WORK TO BE COMPLETED: Write down, unchanged, the entries from the first line through the line holding "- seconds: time". Include no other line.

****************************************

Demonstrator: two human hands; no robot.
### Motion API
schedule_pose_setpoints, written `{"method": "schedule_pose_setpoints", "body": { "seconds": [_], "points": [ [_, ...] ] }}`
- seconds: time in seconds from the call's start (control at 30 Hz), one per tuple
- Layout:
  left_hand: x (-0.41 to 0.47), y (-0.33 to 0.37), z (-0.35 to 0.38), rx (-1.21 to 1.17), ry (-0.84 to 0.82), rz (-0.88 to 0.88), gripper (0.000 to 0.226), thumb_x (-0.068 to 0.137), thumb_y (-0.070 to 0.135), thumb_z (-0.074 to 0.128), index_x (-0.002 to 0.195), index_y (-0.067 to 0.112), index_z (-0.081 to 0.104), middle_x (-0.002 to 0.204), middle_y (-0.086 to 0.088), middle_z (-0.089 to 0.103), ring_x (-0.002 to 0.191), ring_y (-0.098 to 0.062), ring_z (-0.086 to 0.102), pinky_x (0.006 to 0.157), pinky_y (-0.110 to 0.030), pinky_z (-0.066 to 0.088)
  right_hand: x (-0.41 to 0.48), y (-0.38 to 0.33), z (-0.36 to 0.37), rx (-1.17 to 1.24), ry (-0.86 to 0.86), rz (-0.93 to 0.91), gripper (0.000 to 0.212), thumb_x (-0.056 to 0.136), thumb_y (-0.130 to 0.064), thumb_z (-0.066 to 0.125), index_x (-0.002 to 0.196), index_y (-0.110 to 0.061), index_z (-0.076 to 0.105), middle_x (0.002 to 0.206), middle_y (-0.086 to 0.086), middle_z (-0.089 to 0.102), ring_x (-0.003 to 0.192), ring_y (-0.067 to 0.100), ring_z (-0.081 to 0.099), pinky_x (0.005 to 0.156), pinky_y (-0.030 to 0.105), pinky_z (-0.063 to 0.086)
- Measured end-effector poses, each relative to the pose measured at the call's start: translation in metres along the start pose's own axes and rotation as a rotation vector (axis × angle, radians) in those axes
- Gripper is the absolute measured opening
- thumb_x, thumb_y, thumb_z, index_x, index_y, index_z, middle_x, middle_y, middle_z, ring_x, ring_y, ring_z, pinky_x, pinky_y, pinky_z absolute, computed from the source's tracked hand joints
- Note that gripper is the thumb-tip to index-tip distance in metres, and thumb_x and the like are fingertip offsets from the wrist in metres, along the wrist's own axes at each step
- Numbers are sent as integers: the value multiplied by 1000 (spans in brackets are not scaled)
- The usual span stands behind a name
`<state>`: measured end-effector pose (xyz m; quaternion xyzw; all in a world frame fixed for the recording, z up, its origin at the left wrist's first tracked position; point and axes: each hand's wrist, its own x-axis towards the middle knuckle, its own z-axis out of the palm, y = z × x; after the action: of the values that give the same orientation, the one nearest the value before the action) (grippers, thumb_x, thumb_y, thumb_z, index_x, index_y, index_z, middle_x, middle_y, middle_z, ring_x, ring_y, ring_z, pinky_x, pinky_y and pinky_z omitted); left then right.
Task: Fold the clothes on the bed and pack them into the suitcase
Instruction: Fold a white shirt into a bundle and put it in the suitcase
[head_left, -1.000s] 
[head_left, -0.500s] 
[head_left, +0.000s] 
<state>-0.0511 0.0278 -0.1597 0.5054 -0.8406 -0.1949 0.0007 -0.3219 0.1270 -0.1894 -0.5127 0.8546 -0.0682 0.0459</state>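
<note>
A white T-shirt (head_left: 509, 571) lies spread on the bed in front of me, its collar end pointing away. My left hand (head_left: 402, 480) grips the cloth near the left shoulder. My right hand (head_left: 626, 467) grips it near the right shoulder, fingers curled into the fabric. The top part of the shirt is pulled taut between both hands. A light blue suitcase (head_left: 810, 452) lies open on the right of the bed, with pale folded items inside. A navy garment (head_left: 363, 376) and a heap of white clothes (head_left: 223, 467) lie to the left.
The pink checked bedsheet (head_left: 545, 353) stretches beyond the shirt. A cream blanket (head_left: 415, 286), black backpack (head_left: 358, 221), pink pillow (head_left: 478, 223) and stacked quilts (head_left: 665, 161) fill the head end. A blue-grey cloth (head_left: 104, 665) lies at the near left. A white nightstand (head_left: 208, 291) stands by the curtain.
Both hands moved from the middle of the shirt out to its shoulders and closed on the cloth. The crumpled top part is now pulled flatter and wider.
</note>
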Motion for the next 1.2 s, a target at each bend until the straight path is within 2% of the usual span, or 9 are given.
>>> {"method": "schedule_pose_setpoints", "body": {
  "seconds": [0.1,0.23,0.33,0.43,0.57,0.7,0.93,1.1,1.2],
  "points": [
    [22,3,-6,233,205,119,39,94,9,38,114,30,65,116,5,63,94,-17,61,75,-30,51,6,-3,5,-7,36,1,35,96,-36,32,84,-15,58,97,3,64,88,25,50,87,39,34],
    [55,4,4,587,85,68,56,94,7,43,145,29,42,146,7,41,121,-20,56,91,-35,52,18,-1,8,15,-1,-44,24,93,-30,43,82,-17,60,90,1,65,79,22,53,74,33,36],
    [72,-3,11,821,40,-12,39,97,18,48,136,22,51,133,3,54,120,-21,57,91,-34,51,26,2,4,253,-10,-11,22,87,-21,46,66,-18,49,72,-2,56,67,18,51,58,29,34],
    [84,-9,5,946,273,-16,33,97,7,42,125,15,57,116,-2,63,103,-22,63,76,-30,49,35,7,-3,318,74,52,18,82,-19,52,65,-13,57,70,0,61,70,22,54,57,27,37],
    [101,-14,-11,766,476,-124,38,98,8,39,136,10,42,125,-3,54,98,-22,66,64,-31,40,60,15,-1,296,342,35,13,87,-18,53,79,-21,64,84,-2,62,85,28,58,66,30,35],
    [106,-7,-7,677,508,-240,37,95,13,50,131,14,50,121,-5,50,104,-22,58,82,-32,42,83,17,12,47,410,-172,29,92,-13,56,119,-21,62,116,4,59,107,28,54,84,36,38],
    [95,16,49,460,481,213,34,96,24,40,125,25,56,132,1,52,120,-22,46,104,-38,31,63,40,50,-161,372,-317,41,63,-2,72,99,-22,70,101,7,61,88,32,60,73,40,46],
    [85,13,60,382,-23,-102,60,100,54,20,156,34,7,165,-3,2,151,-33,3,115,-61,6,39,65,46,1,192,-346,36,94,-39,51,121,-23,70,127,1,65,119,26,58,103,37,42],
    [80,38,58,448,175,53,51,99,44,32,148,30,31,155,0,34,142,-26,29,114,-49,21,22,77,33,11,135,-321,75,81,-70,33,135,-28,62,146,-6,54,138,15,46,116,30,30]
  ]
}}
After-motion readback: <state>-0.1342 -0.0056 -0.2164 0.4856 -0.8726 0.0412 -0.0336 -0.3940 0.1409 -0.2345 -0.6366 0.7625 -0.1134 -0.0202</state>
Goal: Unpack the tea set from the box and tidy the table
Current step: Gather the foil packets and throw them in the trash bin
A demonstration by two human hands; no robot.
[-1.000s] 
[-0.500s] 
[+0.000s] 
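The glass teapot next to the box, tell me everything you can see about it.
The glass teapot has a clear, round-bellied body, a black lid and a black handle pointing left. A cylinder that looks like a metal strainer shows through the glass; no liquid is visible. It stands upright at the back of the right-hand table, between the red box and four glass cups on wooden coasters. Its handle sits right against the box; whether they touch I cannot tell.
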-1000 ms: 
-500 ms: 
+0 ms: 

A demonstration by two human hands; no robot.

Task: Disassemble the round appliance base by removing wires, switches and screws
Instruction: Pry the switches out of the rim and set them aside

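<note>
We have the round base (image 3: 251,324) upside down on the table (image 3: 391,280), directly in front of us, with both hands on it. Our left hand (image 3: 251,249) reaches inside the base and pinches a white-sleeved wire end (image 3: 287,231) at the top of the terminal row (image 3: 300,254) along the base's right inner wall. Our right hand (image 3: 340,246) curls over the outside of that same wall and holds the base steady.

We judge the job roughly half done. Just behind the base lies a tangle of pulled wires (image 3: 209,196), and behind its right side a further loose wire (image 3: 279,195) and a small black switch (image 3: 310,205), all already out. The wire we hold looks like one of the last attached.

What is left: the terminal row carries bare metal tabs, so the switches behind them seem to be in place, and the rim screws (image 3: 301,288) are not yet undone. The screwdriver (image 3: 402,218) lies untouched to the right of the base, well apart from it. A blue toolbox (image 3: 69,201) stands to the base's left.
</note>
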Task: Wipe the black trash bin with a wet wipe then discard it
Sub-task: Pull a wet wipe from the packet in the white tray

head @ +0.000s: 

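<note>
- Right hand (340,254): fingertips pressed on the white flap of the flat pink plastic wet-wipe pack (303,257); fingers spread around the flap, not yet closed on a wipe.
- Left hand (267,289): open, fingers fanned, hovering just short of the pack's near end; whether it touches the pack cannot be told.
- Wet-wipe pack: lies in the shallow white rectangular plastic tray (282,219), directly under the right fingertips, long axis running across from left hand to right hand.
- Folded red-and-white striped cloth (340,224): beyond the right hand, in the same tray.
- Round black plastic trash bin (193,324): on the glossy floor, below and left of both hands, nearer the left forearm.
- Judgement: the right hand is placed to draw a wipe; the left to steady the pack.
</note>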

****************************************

TASK RESULT:
Demonstrator: two human hands; no robot.
### Motion API
schedule_pose_setpoints, written `{"method": "schedule_pose_setpoints", "body": { "seconds": [_], "points": [ [_, ...] ] }}`
- seconds: time in seconds from the call's start (control at 30 Hz), one per tuple

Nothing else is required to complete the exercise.